Аид не смог больше стоять к ней спиной и посмотрел на неё. Она была ослепительна, изящна и строга — светлая сторона его сущности и истинное воплощение их с Персефоной любви.
— Я во всём разобрался сам. Ты очень хорошо
Макария глубоко вздохнула и на выдохе сделала шаг вперёд. Она не понимала, что чувствует к Аиду, но это не было ни влечением, ни любовью — нечто тёплое, уютное, приправленное благодарностью, восхищением и уважением. Макария часто навещала отца Геракла и мать Деяниру в Элизиуме, но они уже не могли ничего ей рассказать и не могли рассудить её чувства. Может быть, Танатос был прав... Аид её Царь, в этом всё дело?
— Эос встретилась с Астреем, я выполнила вашу просьбу. Теперь они могут покинуть царство Теней.
Аид улыбнулся и, не отдавая отчёта в своих действиях, потянулся к её волосам, чтобы убрать локон за ухо. Макария замерла на миг, а затем схватила его за запястье. В этот момент звёзды в глубине её глаз перегруппировались, сложились в воронку и исчезли — взгляд полностью потемнел. Макария запрокинула голову и утробным голосом проговорила.
— Царь чёрного трона да узрит обман... Серп первозданный найден... Опасность грядёт.... Берегись алого мака... Берегись алого мака! — она снова выпрямилась, моргнула и растерянно добавила уже своим голосом. — У Владыки Аида есть супруга.
Аид знал, что Макария может предупреждать о ещё не случившемся будущем, но в своей жизни видел это лишь единожды, очень давно, и тогда предсказание прозвучало не для него. Теперь же он был настолько поражён, что не сразу понял, о чём она сказала после.
— Что? — переспросил Аид.
Макария убрала его руку от себя и отпустила.
— У Владыки Аида есть супруга, ему не следует меня трогать.
— А, — он выдохнул и покачал головой. — Прошу прощения, я позволил себе слишком много. В моих действиях и мыслях нет ничего предосудительного в отношении тебя, я люблю свою супругу, и её место в моей жизни и сердце абсолютно исключительно. Ты для меня милое дитя, и я никак иначе не отношусь к тебе.
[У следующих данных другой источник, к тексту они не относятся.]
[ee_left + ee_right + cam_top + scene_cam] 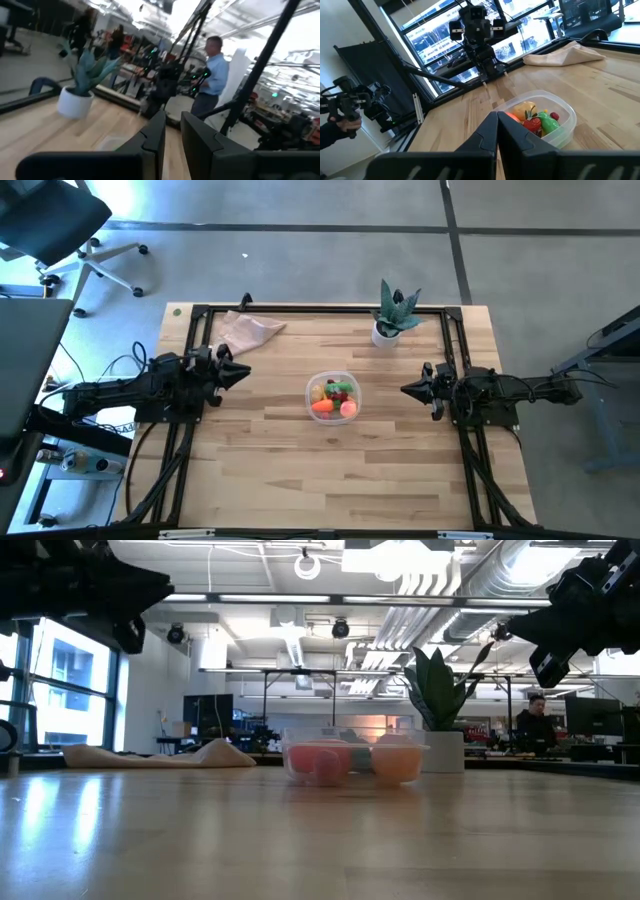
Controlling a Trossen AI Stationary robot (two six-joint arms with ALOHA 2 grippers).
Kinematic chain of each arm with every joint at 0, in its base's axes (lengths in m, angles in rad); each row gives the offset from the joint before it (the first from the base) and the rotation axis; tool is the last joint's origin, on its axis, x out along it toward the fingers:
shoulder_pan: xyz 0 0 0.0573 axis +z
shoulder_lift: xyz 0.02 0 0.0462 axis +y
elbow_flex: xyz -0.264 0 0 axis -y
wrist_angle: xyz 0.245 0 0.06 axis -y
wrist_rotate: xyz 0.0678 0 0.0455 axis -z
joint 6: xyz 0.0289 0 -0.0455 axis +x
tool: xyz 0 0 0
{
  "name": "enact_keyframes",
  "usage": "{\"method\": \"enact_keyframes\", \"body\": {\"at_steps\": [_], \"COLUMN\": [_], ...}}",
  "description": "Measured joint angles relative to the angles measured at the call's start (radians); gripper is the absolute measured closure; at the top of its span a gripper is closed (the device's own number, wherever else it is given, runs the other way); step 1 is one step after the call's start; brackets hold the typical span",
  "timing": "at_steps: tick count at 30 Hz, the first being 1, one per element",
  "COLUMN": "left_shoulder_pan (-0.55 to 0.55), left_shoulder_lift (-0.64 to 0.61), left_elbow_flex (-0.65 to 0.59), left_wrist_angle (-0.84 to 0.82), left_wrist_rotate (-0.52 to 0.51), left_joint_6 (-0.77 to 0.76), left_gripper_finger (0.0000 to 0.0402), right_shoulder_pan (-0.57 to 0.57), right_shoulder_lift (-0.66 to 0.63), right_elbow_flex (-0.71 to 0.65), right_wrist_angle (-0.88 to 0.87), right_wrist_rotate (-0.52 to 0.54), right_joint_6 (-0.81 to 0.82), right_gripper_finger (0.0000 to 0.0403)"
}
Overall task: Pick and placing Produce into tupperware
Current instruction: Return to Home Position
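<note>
Pale wooden planks of the surface (320,840) lie nearest us in the low view and carry everything else. Next in size, the two dark arms sit at opposite side edges. The left hand (238,375) and the right hand (408,390) point inward, each with fingers pressed together on nothing. Between them, well apart from both, stands the small round clear plastic container (562,136). It holds the heaped toy produce (333,400), a red strawberry (534,125) beside a green pepper (551,122). We see no piece loose, so we judge the filling done and the arms parking. What remains calls only for settling them clear of the container.
</note>
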Motion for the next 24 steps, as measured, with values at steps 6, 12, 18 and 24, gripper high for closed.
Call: {"method": "enact_keyframes", "body": {"at_steps": [6,12,18,24], "left_shoulder_pan": [0.0,0.0,0.0,0.0], "left_shoulder_lift": [0.0,0.0,0.011,0.013], "left_elbow_flex": [0.0,0.0,0.004,0.005], "left_wrist_angle": [-0.098,-0.266,-0.412,-0.412], "left_wrist_rotate": [-0.007,-0.044,-0.073,-0.071], "left_joint_6": [-0.001,0.002,0.006,0.018], "left_gripper_finger": [0.0351,0.035,0.035,0.035], "right_shoulder_pan": [0.0,0.0,0.0,0.0], "right_shoulder_lift": [0.0,0.0,0.0,0.0], "right_elbow_flex": [0.0,0.0,0.0,0.0], "right_wrist_angle": [0.0,0.0,0.0,0.0], "right_wrist_rotate": [0.0,0.0,0.0,0.0], "right_joint_6": [0.0,0.0,0.0,0.0], "right_gripper_finger": [0.0402,0.0402,0.0402,0.0402]}}
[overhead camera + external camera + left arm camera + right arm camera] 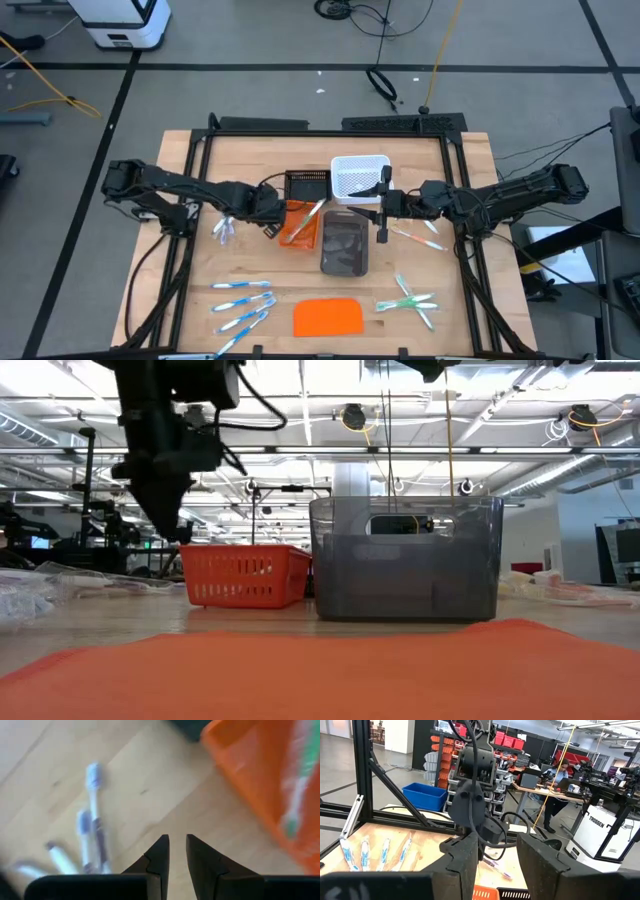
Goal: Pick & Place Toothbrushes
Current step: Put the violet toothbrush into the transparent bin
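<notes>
My left gripper hangs over bare wood between the pale grey toothbrushes and the orange tray. Its fingers are a narrow gap apart and hold nothing. A green and white toothbrush leans in the orange tray, and it also shows in the left wrist view. The pale grey toothbrushes lie flat on the table. My right gripper hovers open between the white tray and the grey tray. Blue toothbrushes, green toothbrushes and pink toothbrushes lie on the wood.
A black tray stands behind the orange one. A flat orange slab lies at the near edge and fills the bottom of the low view. A black frame rings the table. A person stands in the room beyond.
</notes>
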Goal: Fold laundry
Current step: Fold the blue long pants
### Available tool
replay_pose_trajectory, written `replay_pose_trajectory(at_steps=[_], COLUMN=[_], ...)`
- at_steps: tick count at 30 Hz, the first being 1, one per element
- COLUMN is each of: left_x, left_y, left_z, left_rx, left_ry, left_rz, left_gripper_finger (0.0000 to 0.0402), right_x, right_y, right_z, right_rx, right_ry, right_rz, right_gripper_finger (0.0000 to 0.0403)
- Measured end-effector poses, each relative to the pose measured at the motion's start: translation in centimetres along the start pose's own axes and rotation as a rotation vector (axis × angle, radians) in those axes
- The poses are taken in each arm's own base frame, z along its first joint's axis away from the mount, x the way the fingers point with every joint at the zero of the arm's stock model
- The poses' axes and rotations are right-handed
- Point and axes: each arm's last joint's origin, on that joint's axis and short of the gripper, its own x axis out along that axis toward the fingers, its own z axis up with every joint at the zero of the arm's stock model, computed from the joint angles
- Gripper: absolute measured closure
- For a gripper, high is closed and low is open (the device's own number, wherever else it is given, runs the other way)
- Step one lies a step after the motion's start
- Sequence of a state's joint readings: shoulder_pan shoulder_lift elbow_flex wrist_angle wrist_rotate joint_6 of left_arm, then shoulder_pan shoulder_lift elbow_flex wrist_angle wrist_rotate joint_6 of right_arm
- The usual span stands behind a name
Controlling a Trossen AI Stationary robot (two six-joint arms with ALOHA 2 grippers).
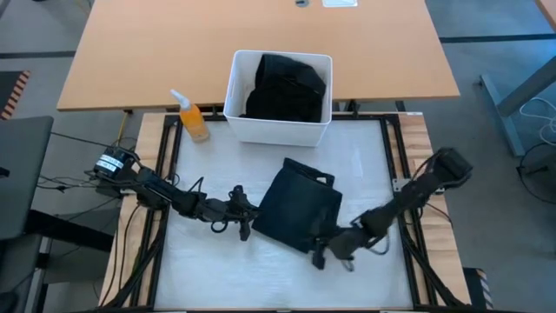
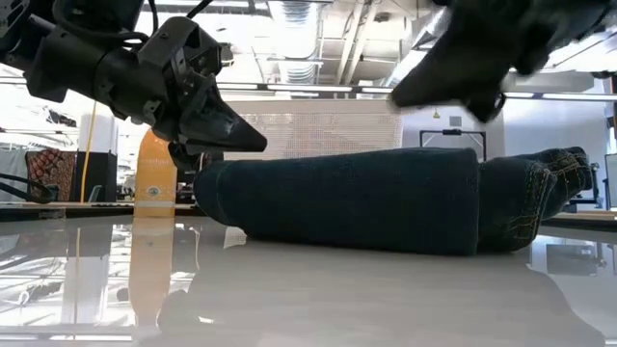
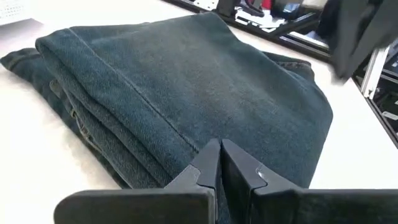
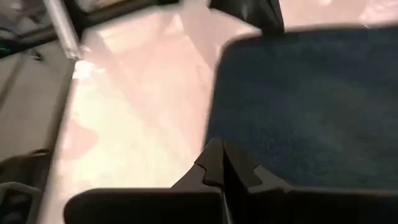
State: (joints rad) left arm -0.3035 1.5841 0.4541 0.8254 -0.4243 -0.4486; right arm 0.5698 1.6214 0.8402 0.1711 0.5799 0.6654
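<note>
Two grippers, left gripper (image 1: pixel 244 228) and right gripper (image 1: pixel 320 254), pressed together, empty, flanking folded navy trousers (image 1: pixel 298 209). Thick soft denim, heavyish; you grab stacked fold edge.

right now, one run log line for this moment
step: fold laundry | folded trousers on table | left gripper shut, at left edge | right gripper shut, at near corner

In the low view the right arm (image 2: pixel 482 48) is a dark blur cut off by the top edge, and the folded trousers (image 2: pixel 386 198) hide the white bin behind them; the bin's wall (image 1: pixel 278 129) conceals the lower part of the black clothing (image 1: pixel 287 87)
</note>
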Motion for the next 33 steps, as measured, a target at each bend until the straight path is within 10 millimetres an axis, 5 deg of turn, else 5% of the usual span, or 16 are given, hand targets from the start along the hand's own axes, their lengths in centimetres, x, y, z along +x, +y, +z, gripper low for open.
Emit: replay_pose_trajectory(at_steps=[6, 14, 21, 33], left_x=[0.1, -0.4, -0.4, -0.5], left_y=[0.1, -0.6, -0.5, -0.7], left_z=[-0.1, -1.0, -0.9, -1.2], left_rx=[-0.015, 0.005, 0.022, 0.012], left_ry=[0.022, 0.087, 0.066, 0.077], left_rz=[-0.014, -0.038, -0.008, -0.011], left_gripper_finger=[0.0401, 0.0401, 0.0401, 0.0401], right_x=[3.0, -2.1, -3.8, 7.8], right_y=[-1.7, -4.2, -3.4, -8.9], right_z=[-2.5, -1.1, 3.1, -0.5], right_rx=[0.021, -0.005, 0.139, 0.119], right_ry=[0.209, 0.415, -0.075, -0.194], right_rz=[-0.034, -0.224, -0.272, -0.583], right_gripper_finger=[0.0386, 0.0385, 0.0385, 0.0385])
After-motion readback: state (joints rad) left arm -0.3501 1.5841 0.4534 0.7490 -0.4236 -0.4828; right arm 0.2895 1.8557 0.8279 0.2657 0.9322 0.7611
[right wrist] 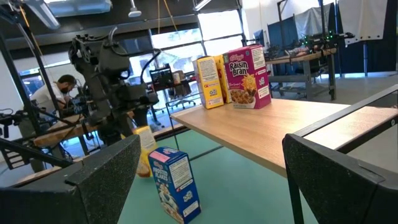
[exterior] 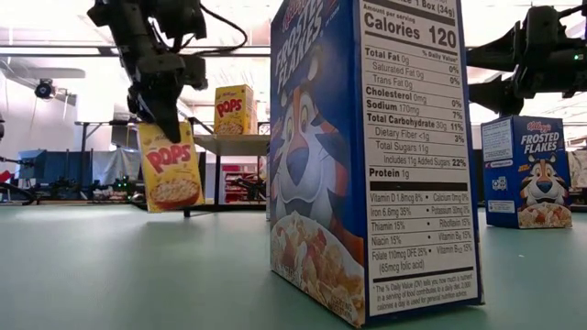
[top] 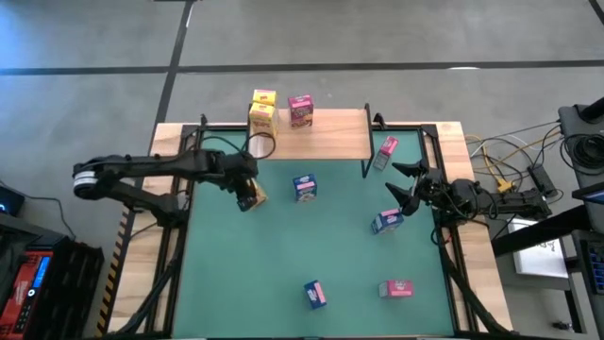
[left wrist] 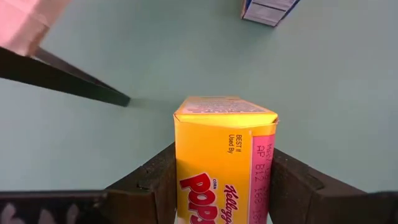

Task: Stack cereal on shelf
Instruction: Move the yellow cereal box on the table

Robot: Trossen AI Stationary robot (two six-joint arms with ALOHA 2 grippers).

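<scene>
Low view, nearest first: big blue Frosted Flakes box (exterior: 367,160) upright on the green mat (exterior: 138,275), right at the lens. Further back my left gripper (exterior: 163,105) comes from above, pinching a yellow Corn Pops box (exterior: 171,165) by its top; the box looks tilted, and I can't tell if its bottom edge touches the mat. Left wrist view confirms it: both fingers (left wrist: 155,180) pressed on the box's sides.

Second blue box (exterior: 535,172) stands off to the side, under my right gripper (exterior: 500,78). That one hangs above the mat with its jaws spread wide, holding nothing.

High view: right gripper (top: 406,184) sits near the shelf's right legs, a blue box (top: 387,221) just beside it and a pink box (top: 385,153) close by. Another blue box (top: 304,188) is mid-mat; one blue (top: 315,294) and one pink (top: 396,288) lie at the near edge.

Farthest: shelf (top: 330,137) carries two yellow boxes (top: 261,110) and a pink Raisin Bran box (top: 300,110), all grouped at its left end.
</scene>
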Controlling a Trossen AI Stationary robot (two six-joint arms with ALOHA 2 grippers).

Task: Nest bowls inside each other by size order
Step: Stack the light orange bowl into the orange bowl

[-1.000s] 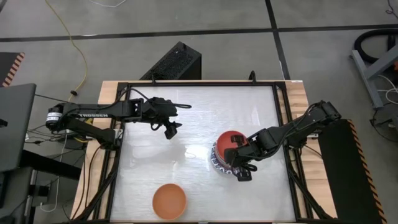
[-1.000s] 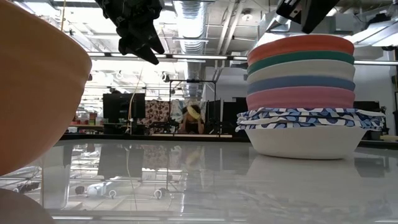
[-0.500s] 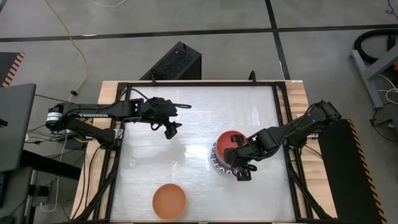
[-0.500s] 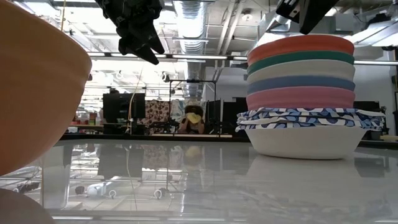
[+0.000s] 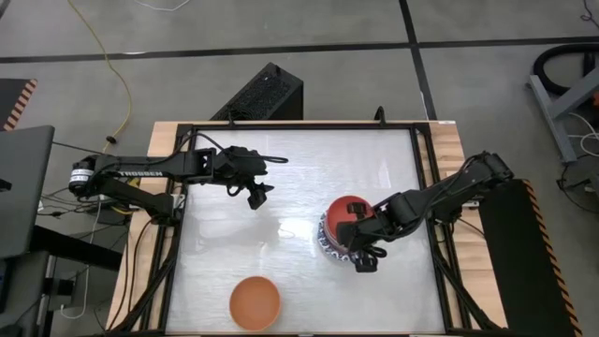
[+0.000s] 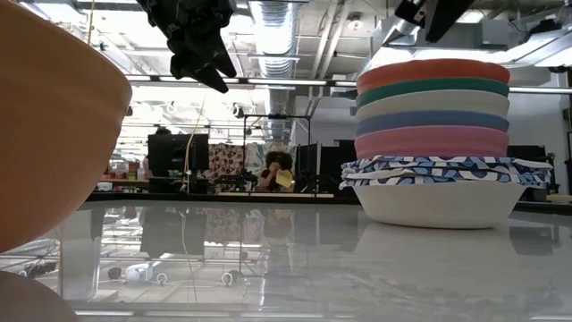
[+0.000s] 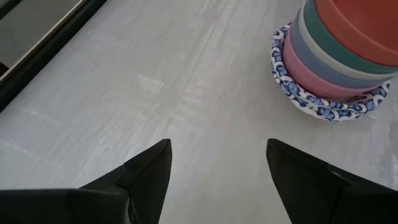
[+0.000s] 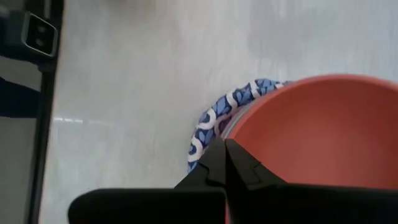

Она несколько раз взмахнула ресницами и вдруг испуганно отступила. Он будто оправдывался перед ней, что было ему совершенно несвойственно.
— Я оскорбила Владыку, — на грани слёз прошептала Макария.
Аид вздохнул и отвернулся, снова заглядывая в кипяще-лавовую бездну.
— В твоих словах не было ничего оскорбительного, — устало сказал он. — Возвращайся к своим обязанностям, не стоит составлять мне компанию в таком месте.
— Владыка... — попыталась возразить она.
— Уходи.
Сердце гулко стучало в грудь, пока Макария уходила, пока её шаги ещё слышались за завываниями и стонами. В целом мире, за исключением врага, рассказавшего правду Персефоне, о их родственной связи знали только трое — сам Аид, Геката и с некоторых пор Гефест. Признаться Макарии в этом сейчас было бы верхом несправедливости, к тому же он хотел учитывать и мнение Персефоны. Только его жена могла решить, рассказывать ли богине Блаженной Смерти правду или оставить всё, как есть.
Аид отвёл руку в сторону, и в его раскрытой ладони из всполохов голубого огня и тёмного тумана сформировался скипетр. Он прикрыл глаза и, прокрутив скипетр в руке, коснулся одного острия пальцем, слегка придавив его — легче не стало, только вернулось болезненное осознание, что эти зубцы ещё помнят кровь Персефоны.